» **TASK ITEM**
Copy exactly, and only, the lines between the start of the entries below and the line containing "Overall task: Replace", both inclusive. Omit pictures.

[Dataset items]
---*---

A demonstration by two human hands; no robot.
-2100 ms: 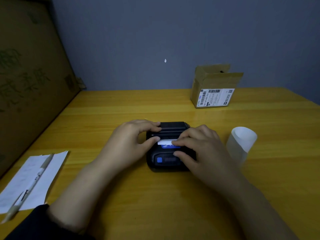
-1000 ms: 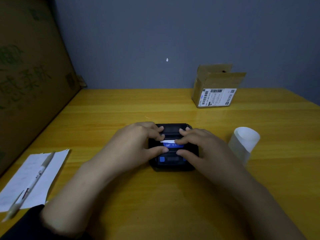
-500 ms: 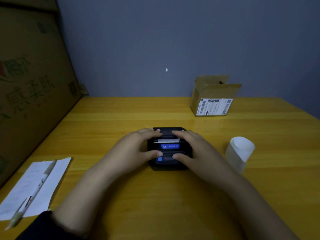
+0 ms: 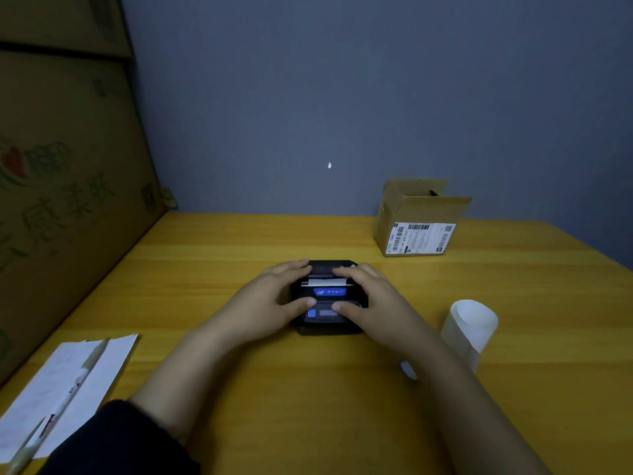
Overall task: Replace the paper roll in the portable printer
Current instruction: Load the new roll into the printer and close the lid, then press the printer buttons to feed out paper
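Note:
A small black portable printer [image 4: 328, 299] with a blue label lies flat on the yellow table [image 4: 239, 252]. A short white paper strip [image 4: 326, 281] sticks out of its slot. My left hand [image 4: 270, 299] clasps the printer's left side, fingers on the lid's far edge, thumb on the front panel. My right hand [image 4: 373, 299] clasps the right side the same way. A loosely curled white paper roll [image 4: 471, 325] stands on the table to the right of my right forearm, touched by neither hand.
An open cardboard box [image 4: 419, 217] with a shipping label stands at the back right by the grey wall. Large cardboard boxes [image 4: 61, 186] line the left edge. A white sheet [image 4: 65, 382] with a pen [image 4: 68, 395] on it lies at the front left.
Both hands left the paper strip and spread to the printer's sides, with thumbs on the front panel. The view has tilted upward, showing more wall.

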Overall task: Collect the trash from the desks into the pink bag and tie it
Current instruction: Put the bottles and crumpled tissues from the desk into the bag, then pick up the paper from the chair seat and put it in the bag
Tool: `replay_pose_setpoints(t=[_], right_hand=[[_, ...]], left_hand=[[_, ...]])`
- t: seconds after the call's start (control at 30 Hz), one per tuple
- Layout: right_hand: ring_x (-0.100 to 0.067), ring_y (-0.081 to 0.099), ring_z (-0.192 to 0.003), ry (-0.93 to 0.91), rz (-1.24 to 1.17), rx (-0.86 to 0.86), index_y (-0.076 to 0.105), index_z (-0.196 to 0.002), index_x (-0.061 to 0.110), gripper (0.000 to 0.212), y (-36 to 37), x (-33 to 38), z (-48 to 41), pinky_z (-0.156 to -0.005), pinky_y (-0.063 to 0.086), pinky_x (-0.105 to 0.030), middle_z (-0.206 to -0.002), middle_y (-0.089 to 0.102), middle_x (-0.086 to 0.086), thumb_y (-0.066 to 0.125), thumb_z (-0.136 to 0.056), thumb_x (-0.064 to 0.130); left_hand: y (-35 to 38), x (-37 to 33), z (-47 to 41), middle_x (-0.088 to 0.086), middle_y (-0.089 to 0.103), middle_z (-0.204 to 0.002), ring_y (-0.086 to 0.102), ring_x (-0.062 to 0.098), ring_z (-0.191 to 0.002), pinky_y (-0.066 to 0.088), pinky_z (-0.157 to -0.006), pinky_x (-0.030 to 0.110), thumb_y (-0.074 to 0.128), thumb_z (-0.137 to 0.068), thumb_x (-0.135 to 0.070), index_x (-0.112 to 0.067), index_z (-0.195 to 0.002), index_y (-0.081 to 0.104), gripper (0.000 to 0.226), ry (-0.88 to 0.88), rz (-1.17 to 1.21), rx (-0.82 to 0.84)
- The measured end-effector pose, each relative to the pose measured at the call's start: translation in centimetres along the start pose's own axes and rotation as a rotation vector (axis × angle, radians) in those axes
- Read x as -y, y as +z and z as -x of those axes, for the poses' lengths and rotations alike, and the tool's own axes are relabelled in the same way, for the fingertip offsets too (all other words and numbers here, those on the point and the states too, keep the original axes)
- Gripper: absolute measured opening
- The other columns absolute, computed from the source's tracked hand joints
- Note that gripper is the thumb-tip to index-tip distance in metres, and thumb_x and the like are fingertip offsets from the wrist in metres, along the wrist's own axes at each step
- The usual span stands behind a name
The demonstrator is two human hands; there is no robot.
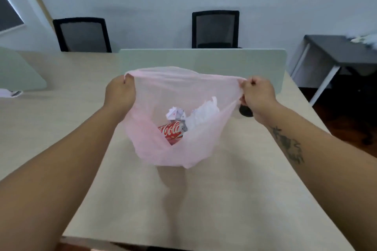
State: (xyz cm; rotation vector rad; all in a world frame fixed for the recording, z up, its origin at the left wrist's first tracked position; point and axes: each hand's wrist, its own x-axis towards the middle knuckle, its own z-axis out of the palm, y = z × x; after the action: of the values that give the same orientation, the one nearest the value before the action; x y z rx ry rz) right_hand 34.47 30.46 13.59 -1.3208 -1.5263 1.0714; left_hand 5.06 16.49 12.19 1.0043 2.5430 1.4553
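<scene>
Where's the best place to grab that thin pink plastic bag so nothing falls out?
Probably the top rim, at its two opposite ends, coming from either side. The thin pink plastic bag sags under the red cola can and crumpled white paper, so only the stretched rim offers a firm grip; the left hand and right hand pinch it there.

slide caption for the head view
Left hand and right hand stretch open the pink bag over the desk, a red can and crumpled paper inside.

Sheer pink bag [171,149], mouth stretched open, holds red can [171,131], crumpled paper [204,113].
</scene>
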Motion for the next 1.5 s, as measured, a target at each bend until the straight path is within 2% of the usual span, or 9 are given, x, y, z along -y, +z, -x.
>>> replay_pose_setpoints(t=[0.13,0.23,0.33,0.73,0.83,0.93,1.07,1.33,1.5], right_hand=[[-0.024,0.055,-0.07,-0.118,0.103,-0.188,0.055,-0.083,0.009,0.022,-3.0,4.4,-0.5,-0.066,0.052,-0.039,-0.083,0.06,-0.012,0.052,-0.097,0.026],[-0.02,0.058,-0.064,-0.118,0.081,-0.216,0.056,-0.089,0.01,0.018,-5.0,6.0,-0.4,-0.052,0.053,-0.026,-0.083,0.06,-0.008,0.052,-0.098,0.024],[-0.017,0.059,-0.061,-0.089,0.124,-0.233,0.057,-0.088,0.013,0.016,-6.7,6.2,0.1,-0.053,0.052,-0.03,-0.084,0.064,-0.007,0.051,-0.099,0.023],[-0.023,0.058,-0.078,0.224,0.059,0.032,0.053,-0.086,0.015,0.014,-9.8,-8.0,8.3,-0.069,0.047,-0.036,-0.104,0.069,-0.01,0.049,-0.098,0.016],[-0.023,0.063,-0.088,0.262,0.043,0.078,0.059,-0.108,0.014,0.015,-10.8,-9.9,10.0,-0.078,0.052,-0.038,-0.114,0.066,-0.008,0.051,-0.096,0.016],[-0.025,0.061,-0.102,0.281,0.056,0.094,0.036,-0.143,0.025,0.054,-11.6,-11.4,12.4,-0.091,0.053,-0.042,-0.122,0.058,-0.005,0.057,-0.092,0.026],[-0.017,0.05,-0.11,0.243,0.079,0.126,0.021,-0.15,0.029,0.072,-11.6,-13.3,17.8,-0.089,0.04,-0.031,-0.136,0.048,-0.002,0.061,-0.091,0.033],[-0.008,0.045,-0.116,-0.093,0.462,0.503,0.056,-0.124,0.03,0.038,-7.3,-12.4,31.8,-0.099,0.039,-0.025,-0.118,0.056,0.016,0.051,-0.09,0.045],[-0.011,0.057,-0.098,-0.155,0.754,0.408,0.058,-0.115,0.034,0.045,-3.6,-12.2,36.8,-0.084,0.047,-0.033,-0.103,0.063,0.014,0.032,-0.088,0.059]], left_hand=[[-2.2,-3.3,-1.5,0.009,0.056,-0.086,0.05,0.027,-0.079,0.033,-0.064,0.033,0.037,-0.101,-0.032,-0.005,-0.087,0.06,0.038,0.12,-0.01,-0.006],[-2.9,-5.5,-1.6,0.01,0.056,-0.09,0.049,0.026,-0.081,0.036,-0.069,0.033,0.035,-0.1,-0.029,-0.008,-0.085,0.057,0.034,0.205,0.007,-0.005],[-3.0,-6.5,-0.9,0.009,0.055,-0.084,0.047,0.025,-0.078,0.035,-0.063,0.038,0.037,-0.098,-0.025,-0.007,-0.084,0.053,0.028,0.222,0.014,0.004],[1.6,0.2,14.2,-0.007,0.049,-0.074,0.045,0.011,-0.061,0.034,-0.052,0.027,0.049,-0.091,-0.025,-0.022,-0.087,0.045,0.007,0.034,0.195,0.239],[1.6,0.6,17.1,-0.004,0.057,-0.094,0.059,0.015,-0.078,0.047,-0.064,0.031,0.058,-0.079,-0.042,-0.028,-0.108,0.048,0.034,0.028,0.211,0.321],[1.7,2.3,20.0,-0.003,0.05,-0.122,0.053,0.021,-0.109,0.048,-0.091,0.038,0.068,-0.071,-0.051,-0.025,-0.137,0.038,0.077,0.063,0.13,0.332],[1.4,6.2,24.5,-0.003,0.044,-0.132,0.043,0.024,-0.127,0.041,-0.106,0.044,0.072,-0.062,-0.065,-0.027,-0.147,0.026,0.103,-0.013,0.021,0.421],[1.1,12.0,24.9,0.004,0.037,-0.153,0.029,0.028,-0.14,0.039,-0.105,0.042,0.069,-0.082,-0.05,-0.024,-0.155,0.022,0.091,0.153,-0.548,0.867],[4.8,14.5,24.8,0.002,0.032,-0.157,0.027,0.028,-0.142,0.033,-0.112,0.041,0.054,-0.086,-0.048,-0.021,-0.153,0.028,0.077,0.371,-0.644,1.025]])
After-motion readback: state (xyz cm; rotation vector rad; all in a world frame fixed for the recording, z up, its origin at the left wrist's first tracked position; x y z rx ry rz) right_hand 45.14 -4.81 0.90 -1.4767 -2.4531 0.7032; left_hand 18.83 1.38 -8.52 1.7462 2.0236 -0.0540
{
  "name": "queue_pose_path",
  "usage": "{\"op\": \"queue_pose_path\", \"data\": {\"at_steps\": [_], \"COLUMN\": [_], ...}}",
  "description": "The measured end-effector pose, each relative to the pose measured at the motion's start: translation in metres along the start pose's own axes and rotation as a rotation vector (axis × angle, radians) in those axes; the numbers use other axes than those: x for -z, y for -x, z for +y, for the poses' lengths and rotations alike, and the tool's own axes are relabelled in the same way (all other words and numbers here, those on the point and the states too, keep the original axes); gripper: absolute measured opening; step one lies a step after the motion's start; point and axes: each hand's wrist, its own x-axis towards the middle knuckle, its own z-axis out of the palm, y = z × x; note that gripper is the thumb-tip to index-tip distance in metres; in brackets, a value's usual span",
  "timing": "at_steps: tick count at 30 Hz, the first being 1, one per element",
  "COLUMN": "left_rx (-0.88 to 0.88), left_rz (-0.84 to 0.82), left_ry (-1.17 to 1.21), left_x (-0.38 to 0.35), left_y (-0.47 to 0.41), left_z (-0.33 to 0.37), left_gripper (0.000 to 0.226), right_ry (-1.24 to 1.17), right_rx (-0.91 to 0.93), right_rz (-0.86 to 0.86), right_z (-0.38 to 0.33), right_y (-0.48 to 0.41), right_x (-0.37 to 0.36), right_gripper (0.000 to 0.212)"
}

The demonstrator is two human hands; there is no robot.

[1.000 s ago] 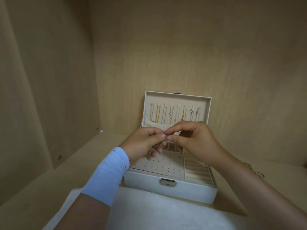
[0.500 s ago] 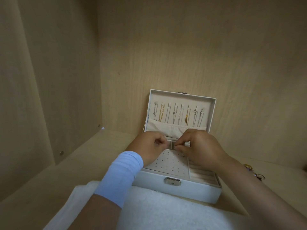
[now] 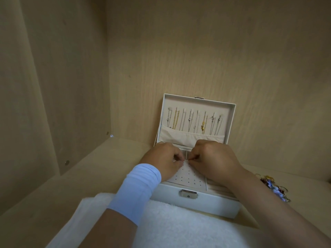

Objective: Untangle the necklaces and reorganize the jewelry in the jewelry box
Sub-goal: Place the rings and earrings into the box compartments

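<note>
The left arm point(image 3: 114, 228) and right arm point(image 3: 268, 203) reach forward and converge. The left hand point(image 3: 162, 161) and right hand point(image 3: 214, 158) lie side by side, knuckles up, fingers point(image 3: 179, 155) curled under. Their thumb and forefinger tips nearly meet in the middle. Each seems to pinch something tiny, though it is too small to tell. A pale blue band point(image 3: 136, 190) wraps the left wrist.

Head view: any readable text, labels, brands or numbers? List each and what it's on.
None readable.
The jewelry box, its clasp, the wristband and the towel: no lettering shows.
The trinket cluster at far right: too small and blurred to tell.
</note>
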Motion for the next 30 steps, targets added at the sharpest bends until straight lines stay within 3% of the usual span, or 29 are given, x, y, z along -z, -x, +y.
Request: {"op": "queue_pose_path", "data": {"at_steps": [5,11,19,24,30], "left_rx": [-0.008,-0.053,-0.066,-0.079,-0.246], "left_rz": [0.0,-0.03,-0.062,0.028,-0.051], "left_ry": [-0.015,-0.049,-0.1,-0.113,-0.053], "left_x": [-0.004,-0.008,-0.009,-0.015,-0.053], "left_y": [-0.001,-0.001,0.002,-0.007,-0.035], "left_z": [-0.001,0.002,0.009,0.034,0.106], "left_gripper": [0.018,0.026,0.022,0.022,0.024], "right_ry": [-0.065,-0.186,-0.324,-0.258,-0.167], "right_rx": [-0.001,-0.054,-0.272,-0.476,-0.574], "right_rz": [-0.151,-0.171,-0.025,-0.09,-0.197], "right_z": [0.002,0.003,0.062,0.127,0.152], "right_y": [0.002,0.006,0.037,0.083,0.104], "right_x": [0.011,0.014,0.039,0.041,0.007], "right_gripper": [0.019,0.022,0.017,0.021,0.026]}}
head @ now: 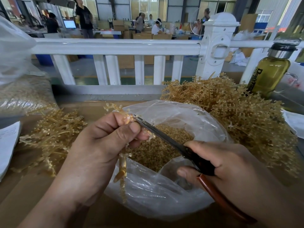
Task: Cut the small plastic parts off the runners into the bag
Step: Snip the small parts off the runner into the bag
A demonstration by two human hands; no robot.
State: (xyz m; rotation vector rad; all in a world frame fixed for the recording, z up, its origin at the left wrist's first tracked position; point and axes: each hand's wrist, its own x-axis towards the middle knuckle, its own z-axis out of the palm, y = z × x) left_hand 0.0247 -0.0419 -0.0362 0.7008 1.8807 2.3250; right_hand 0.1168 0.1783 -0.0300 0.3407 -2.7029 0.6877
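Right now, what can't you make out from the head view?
Exact cut point, head view: the scissors meet the runner against the left hand, too small to tell.
Middle of the runner: wrapped in the left hand.
End of the scissors handle: under the right hand.
Label on the bottle: partly behind the runner pile.

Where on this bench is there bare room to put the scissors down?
Bare cardboard lies front-left, between the left runner pile and the bag. A narrow strip shows behind the bag, before the white fence. The right is crowded: the big runner pile reaches the bottle.
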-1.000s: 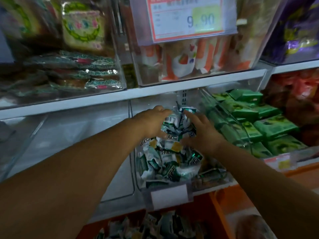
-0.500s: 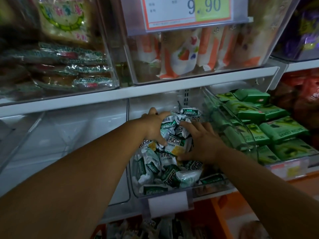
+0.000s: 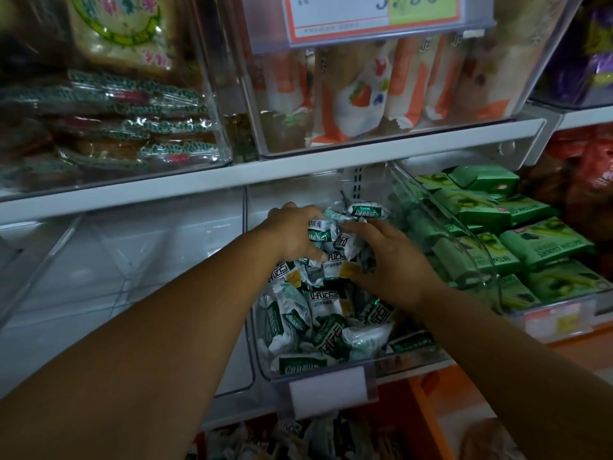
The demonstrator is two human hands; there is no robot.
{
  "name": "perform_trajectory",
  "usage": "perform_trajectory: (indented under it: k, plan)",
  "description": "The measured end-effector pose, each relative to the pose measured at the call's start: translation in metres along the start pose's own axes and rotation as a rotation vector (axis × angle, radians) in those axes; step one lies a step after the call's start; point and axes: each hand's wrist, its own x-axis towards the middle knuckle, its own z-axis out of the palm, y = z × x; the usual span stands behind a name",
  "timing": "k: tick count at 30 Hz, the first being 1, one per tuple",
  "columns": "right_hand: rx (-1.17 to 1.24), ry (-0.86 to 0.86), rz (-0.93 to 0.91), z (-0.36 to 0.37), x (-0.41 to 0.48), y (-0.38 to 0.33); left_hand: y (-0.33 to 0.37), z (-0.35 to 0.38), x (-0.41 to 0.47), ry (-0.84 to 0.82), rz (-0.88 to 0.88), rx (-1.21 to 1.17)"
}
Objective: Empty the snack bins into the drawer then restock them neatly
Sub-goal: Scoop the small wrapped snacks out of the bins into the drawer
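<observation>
Head view: left hand (image 3: 292, 232) and right hand (image 3: 389, 260) have closed tighter, cupping snack packets (image 3: 323, 234) at the bin's (image 3: 262, 346) 12 o'clock. The scoop looks ready for the drawer (image 3: 298, 438).

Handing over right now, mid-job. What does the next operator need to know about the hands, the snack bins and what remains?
Left hand and right hand: both grip one bunch of snack packets at the top of the pile in the middle bin.
Done: some packets already lie in the drawer below.
To do: the middle bin is still well filled; the green cookie packs in the bin to the right look untouched. Then restock neatly.
</observation>
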Motion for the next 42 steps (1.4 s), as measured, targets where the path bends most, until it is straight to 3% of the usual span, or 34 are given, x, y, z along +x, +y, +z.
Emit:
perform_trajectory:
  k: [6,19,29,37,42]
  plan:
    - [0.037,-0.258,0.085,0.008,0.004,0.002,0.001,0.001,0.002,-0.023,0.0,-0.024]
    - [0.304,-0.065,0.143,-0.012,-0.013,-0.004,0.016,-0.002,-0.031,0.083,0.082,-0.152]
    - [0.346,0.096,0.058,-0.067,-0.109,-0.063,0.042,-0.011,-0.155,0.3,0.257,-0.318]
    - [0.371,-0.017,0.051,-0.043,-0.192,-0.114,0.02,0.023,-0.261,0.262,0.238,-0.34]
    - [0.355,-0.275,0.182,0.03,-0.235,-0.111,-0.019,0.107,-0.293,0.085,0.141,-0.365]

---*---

» **EXERCISE RESPONSE**
A demonstration by two human hands; no robot.
-2100 ms: 
-1000 ms: 
-500 ms: 
+0 ms: 
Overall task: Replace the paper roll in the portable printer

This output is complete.